Ah, I completely missed that it wasn't OP with that comment, so I forgot to at-mention you. Make sure you check it out; especially the bit about Weak and the fact that this solution doesn't use references.
@Shepmaster, oh, thanks! But isn't a cloned Arc a kind of reference, at least in a non-strict understanding of the word? Also, surely there are cases where you would want an "infinite cycle" of references (understanding of course that they are dangerous and using them in some ways can cause an SO)?
Yeah, it is a kind of reference (Atomically Reference Counted), but if someone were to ask me how to do something with "references", I wouldn't expect to use an Arc.
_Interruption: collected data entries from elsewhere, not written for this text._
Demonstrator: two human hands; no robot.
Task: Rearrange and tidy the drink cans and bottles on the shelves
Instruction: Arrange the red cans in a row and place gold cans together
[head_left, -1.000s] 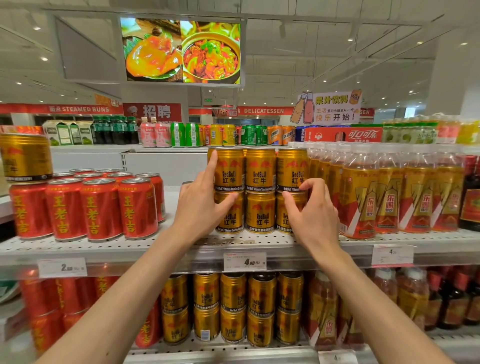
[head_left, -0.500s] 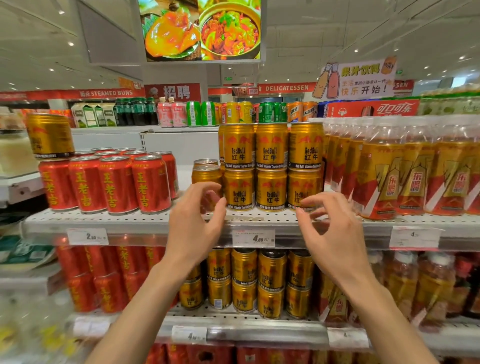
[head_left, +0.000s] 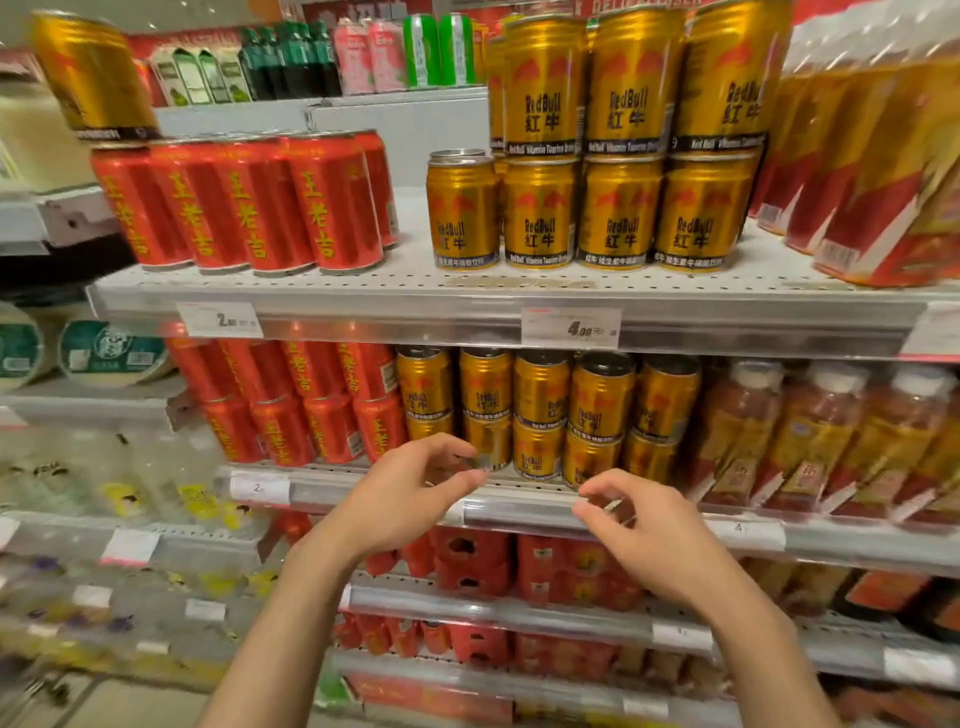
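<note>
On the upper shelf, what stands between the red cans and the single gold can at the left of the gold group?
Nothing: in the head view, bare white shelf separates the red cans from the single gold can.

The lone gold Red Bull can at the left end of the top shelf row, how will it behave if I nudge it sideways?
The lone gold Red Bull can stands upright on the perforated shelf, so it probably slides. It is short and wide, so tipping seems unlikely. If it did fall, its round body would likely roll.
</note>
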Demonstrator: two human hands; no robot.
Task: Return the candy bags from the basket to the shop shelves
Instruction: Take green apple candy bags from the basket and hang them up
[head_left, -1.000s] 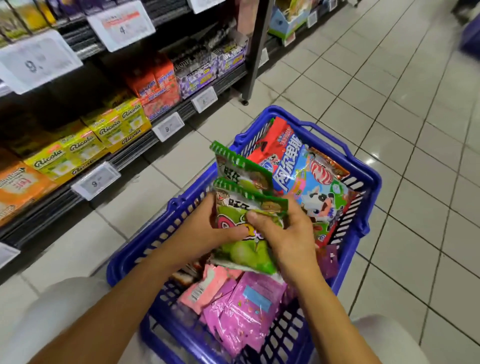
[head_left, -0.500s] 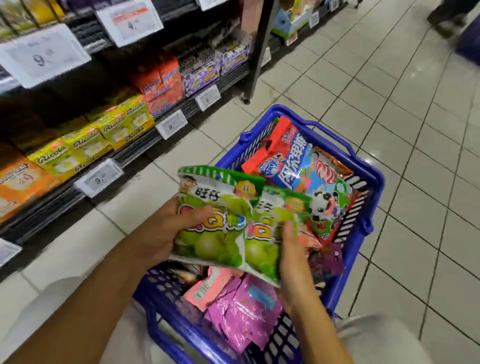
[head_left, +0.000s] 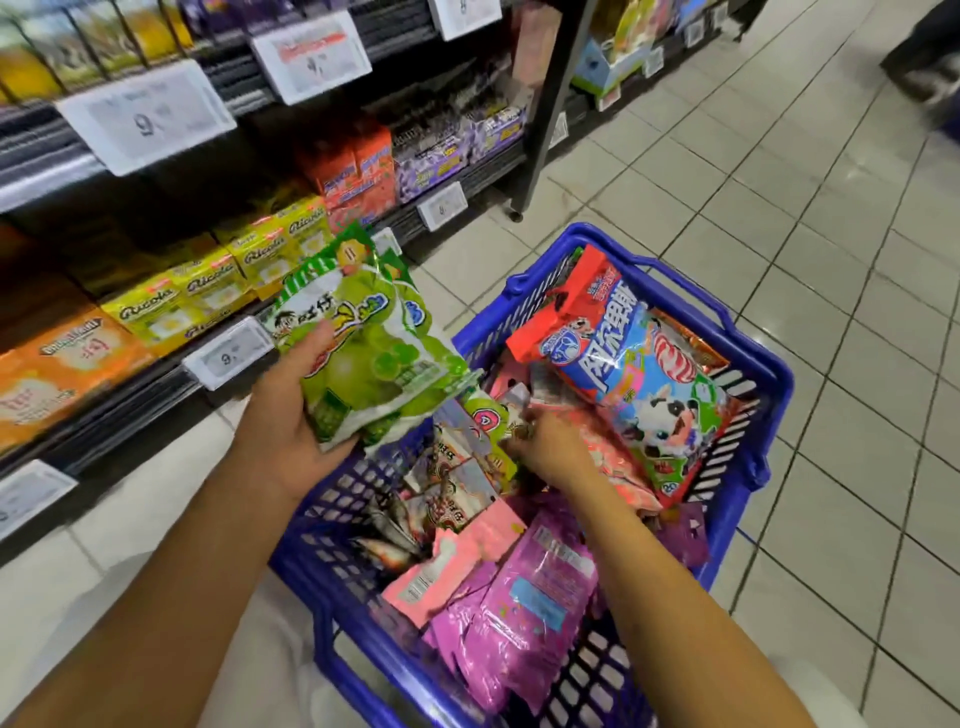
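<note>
Shop aisle, blue basket (head_left: 769, 395) sitting by the candy shelves (head_left: 156, 364)
I'm seeing the left hand (head_left: 280, 431) gripping green candy bags (head_left: 363, 353) above the rim; right hand (head_left: 550, 447) is digging among bags, grip unclear.

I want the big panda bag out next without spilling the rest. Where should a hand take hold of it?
Best guess: pinch the red top edge of the panda bag from above on the shelf side. That end tilts up clear, while its lower end lies against the blue basket wall, over smaller bags. The right hand is nearest.
</note>
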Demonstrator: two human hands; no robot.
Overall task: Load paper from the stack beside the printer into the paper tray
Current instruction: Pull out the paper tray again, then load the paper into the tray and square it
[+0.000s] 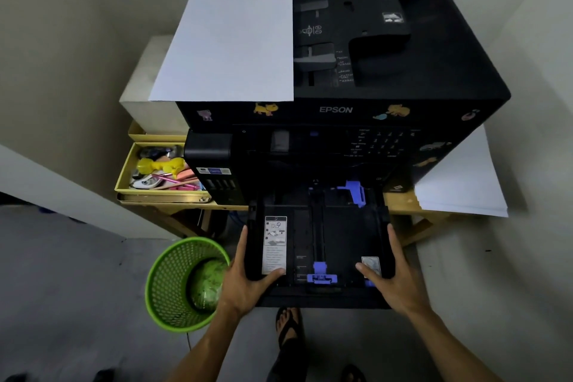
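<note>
Both hands hold the black plastic paper tray point(319, 245), pulled out of the big black printer point(341, 102). The left hand point(248, 279) grips its left side; the right hand point(393, 279) grips its right side. No paper is in it. I think filling comes next: the white paper stack point(462, 183) lies up past the right hand. The printer says "EPSON".

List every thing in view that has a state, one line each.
Paper tray: pulled out, no paper in it.
Left hand: grips tray's left edge.
Right hand: grips tray's right edge.
Paper stack: beside printer, untouched.
Single sheet: flat on printer top.
Green basket: upright on floor.
Yellow drawer: open, cluttered.
</note>
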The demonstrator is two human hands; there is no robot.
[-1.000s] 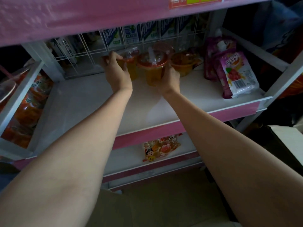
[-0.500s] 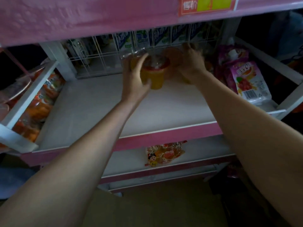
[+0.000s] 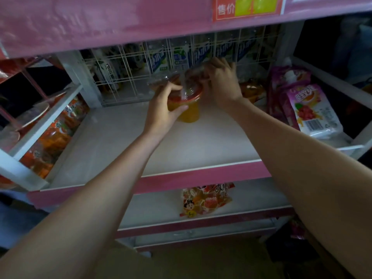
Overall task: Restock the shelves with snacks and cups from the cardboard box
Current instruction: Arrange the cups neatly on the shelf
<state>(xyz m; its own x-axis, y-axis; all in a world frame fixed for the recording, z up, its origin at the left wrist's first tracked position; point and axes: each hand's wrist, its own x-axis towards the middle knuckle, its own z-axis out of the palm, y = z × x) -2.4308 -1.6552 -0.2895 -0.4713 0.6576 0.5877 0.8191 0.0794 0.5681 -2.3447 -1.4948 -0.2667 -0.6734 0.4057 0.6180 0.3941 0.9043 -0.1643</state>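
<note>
Shelf unit: the pink-edged rack (image 3: 201, 172) fills your view; both your arms reach in over its middle white board.
Wire back panel: the grid (image 3: 128, 77) stands just beyond your fingertips, with drink cartons (image 3: 159, 61) lined up behind it.
Left side bin: well to the left of your left hand, a slanted white frame (image 3: 40, 125) holds orange snack packets (image 3: 50, 141).
Purple pouches: to the right of your right hand, spouted pouches (image 3: 310, 109) lean at the shelf's right end, the front one showing a barcode.
Lower shelf: below your forearms, one cartoon-printed snack bag (image 3: 205, 200) lies on the next board down.
Front cup: the orange jelly cup (image 3: 190, 111) with a red rim and clear lid stands upright on the shelf between your hands.
Left hand: your left hand (image 3: 163, 109) grasps that cup, thumb and fingers curled round its left side near the rim.
Right hand: your right hand (image 3: 221, 85) sits just right of and behind the cup, fingers bent over a second clear-lidded cup (image 3: 196, 72) at the back; blur hides whether you truly grip it.
Third cup: another orange cup (image 3: 251, 91) sits just right of your right wrist, beside the pouches.
</note>
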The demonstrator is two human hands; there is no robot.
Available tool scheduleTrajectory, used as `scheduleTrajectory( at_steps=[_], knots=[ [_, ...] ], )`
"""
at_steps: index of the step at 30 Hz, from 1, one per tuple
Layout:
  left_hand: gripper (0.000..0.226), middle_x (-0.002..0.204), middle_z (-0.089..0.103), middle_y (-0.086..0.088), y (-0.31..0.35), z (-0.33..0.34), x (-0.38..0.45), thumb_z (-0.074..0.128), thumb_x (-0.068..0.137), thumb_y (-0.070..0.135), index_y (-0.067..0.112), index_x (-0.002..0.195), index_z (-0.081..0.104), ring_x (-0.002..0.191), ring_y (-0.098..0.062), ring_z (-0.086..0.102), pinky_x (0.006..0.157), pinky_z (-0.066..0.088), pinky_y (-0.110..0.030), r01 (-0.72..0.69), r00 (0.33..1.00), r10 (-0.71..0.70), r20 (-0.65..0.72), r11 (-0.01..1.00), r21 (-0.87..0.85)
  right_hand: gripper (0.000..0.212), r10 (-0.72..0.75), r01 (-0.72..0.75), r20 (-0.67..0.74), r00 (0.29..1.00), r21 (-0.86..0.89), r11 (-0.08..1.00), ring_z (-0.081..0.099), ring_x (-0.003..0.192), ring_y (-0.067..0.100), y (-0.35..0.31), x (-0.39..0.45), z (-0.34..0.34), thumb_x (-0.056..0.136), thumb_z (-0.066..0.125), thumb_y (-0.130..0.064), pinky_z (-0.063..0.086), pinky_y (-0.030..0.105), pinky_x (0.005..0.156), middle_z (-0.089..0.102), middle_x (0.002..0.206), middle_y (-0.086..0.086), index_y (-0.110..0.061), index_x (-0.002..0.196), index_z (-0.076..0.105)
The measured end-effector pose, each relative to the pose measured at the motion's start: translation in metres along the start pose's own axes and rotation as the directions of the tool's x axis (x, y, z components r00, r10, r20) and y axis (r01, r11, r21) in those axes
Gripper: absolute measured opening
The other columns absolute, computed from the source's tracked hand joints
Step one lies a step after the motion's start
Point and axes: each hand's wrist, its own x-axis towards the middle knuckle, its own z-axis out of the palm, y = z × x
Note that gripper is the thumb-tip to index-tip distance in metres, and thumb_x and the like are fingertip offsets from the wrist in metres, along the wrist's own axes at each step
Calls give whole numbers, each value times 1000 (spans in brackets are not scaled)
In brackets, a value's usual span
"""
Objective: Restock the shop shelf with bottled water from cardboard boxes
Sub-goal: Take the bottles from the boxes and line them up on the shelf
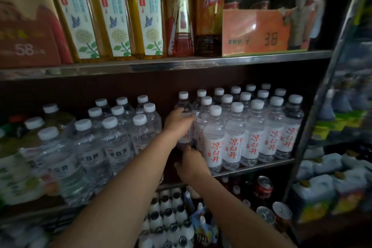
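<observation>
A clear plastic water bottle [184,119] with a white screw cap and a white label printed in red characters is held upright over the middle shelf [251,164], its long axis vertical and its cap pointing up toward the shelf above. It is placed at the left end of a block of matching bottles [253,127], just beside the nearest of them, and a gap is left between it and a second group of water bottles [112,133] farther left, whose labels carry dark lettering. The left hand [178,121] is wrapped around the bottle's upper body, the grip closed with fingers curled over the shoulder, so that part of the label is hidden. The right hand [191,164] is set at the bottle's base, its fingers reaching up to the lower edge; whether that grip is closed on the bottle or only touches it cannot be told. On the upper shelf [161,65], tall bottles of amber liquid [112,20] are lined up beside an orange price card [255,34]. Below the middle shelf, small white-bodied bottles [169,217] and red cans [263,187] are stacked.
</observation>
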Motion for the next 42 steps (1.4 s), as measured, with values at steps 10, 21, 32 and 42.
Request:
scheduleTrajectory(
  at_steps=[10, 21, 32, 42],
  knots=[
    [32, 120, 64, 1, 36, -18, -161, 54, 94, 31, 17, 122, 61, 111, -15, 58, 89, 43, -24, -201, 979, 168, 113, 883, 425, 30, -4, 1, -27, 1000, -118, 993, 62, 101, 30, 49, -157, -79, 88, 56, -35, 53, 36, 79, 65, 107, 11, -11, 104, 61],
    [28, 109, 66, 0, 24, 64, -368, 58, 92, 31, 15, 114, 66, 97, -12, 58, 78, 37, -20, -192, 967, 106, 234, 902, 387, 26, 101, -111, -77, 992, -135, 985, 63, 102, 33, 148, -371, -111, 87, 56, -31, 50, 35, 79, 65, 110, 14, -17, 108, 63],
    [33, 115, 63, 0, -23, 148, -464, 56, 93, 35, 16, 120, 62, 110, -18, 58, 86, 44, -27, -181, 914, 25, 404, 918, 353, 31, 244, -251, -84, 966, -84, 964, 61, 102, 28, 220, -462, -70, 89, 61, -36, 54, 36, 80, 64, 109, 7, -16, 112, 60],
    [30, 114, 63, 2, -201, 266, -542, 58, 92, 32, 17, 119, 63, 108, -14, 57, 84, 42, -24, -131, 809, -80, 583, 941, 312, 24, 440, -440, -31, 897, 0, 898, 62, 87, 21, 360, -534, 95, 86, 63, -35, 54, 34, 71, 64, 93, 0, -17, 101, 60]
  ],
)
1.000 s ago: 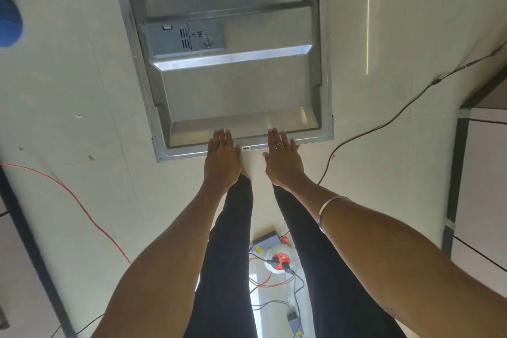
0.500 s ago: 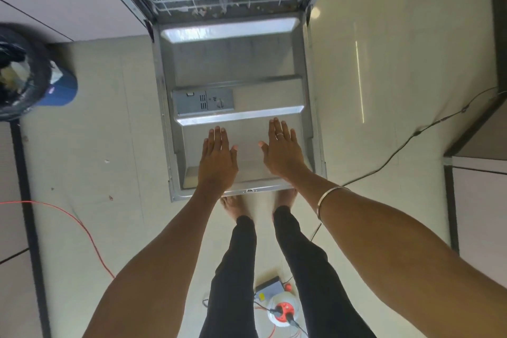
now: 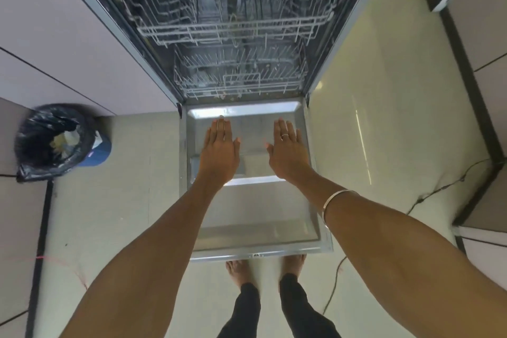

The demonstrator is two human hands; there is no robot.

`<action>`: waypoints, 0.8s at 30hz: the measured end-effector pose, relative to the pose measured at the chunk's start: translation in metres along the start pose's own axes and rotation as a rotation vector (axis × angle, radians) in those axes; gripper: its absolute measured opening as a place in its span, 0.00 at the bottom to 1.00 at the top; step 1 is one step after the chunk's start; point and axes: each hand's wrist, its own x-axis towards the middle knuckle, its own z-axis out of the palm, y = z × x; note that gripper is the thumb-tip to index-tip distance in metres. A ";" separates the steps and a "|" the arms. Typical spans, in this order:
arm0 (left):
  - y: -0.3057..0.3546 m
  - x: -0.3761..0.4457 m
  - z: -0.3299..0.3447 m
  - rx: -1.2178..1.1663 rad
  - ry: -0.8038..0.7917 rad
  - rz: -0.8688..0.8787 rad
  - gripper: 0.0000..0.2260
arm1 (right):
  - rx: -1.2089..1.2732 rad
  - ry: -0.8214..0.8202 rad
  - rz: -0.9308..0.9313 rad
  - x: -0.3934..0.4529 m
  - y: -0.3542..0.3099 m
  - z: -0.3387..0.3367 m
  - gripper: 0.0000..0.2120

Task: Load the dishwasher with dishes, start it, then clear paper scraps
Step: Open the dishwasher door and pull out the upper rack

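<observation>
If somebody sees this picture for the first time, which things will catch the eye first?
First, the two flat hands, left hand and right hand, stretched out over the lowered dishwasher door in the middle. Behind them, the open dishwasher shows its wire racks, with no dishes that I can make out. At the left, a bin lined with a black bag stands on the floor.

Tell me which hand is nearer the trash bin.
Left. The left hand is over the door's bin-side half; the right hand is farther from the trash bin.
</observation>
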 end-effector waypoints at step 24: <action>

I'm not actually sure why someone would want a cycle of references. Note that a cycle will cause a memory leak when dropped.
1

I have a similar problem, and am not entirely satisfied with the proposed solutions.

If your structure is really nested (i.e. you have a notion of "parent" and "child", with a unique parent for each child), then it seems natural that the parent should own the child(ren). So using Rc/Arc (which are designed to allow for multiple owners) does not look like the right solution -- all the less so because, as @Shepmaster points out, it "encourages" (or at least allows) the creation of cyclic references.

My idea was to have each child hold a raw pointer to its parent:

pub struct Node {
    parent: *mut Node,
    // ...
}

Since a node is owned by its parent, it can only be borrowed (resp. mutably borrowed) while its parent is being borrowed (resp. mutably borrowed). So in that context, it should be safe to cast self.parent to a &Node (resp. &mut Node, if self is mutable).

impl Node {
    pub fn get_parent(&self) -> Option<&Node> {
        unsafe { self.parent.as_ref() }
    }

    pub fn get_mut_parent(&mut self) -> Option<&mut Node> {
        unsafe { self.parent.as_mut() }
    }
}

However, this requires that the address of the parent node never changes (i.e. the parent is never moved). This can be achieved by only ever handling boxed nodes.

pub struct Node {
    parent: *mut Node,
    children: Vec<Box<Node>>,
    // ..
}

impl Node {
    pub fn new(data: &str) -> Box<Node> {
        Box::new(Node {
            parent: std::ptr::null_mut(),
            children: vec![],
            // ..
        })
    }

    pub fn append_child(&mut self, mut child: Box<Node>) -> usize {
        child.parent = self;
        self.children.push(child);
        self.children.len() - 1
    }
}

I implemented a full-fledged example in the playground.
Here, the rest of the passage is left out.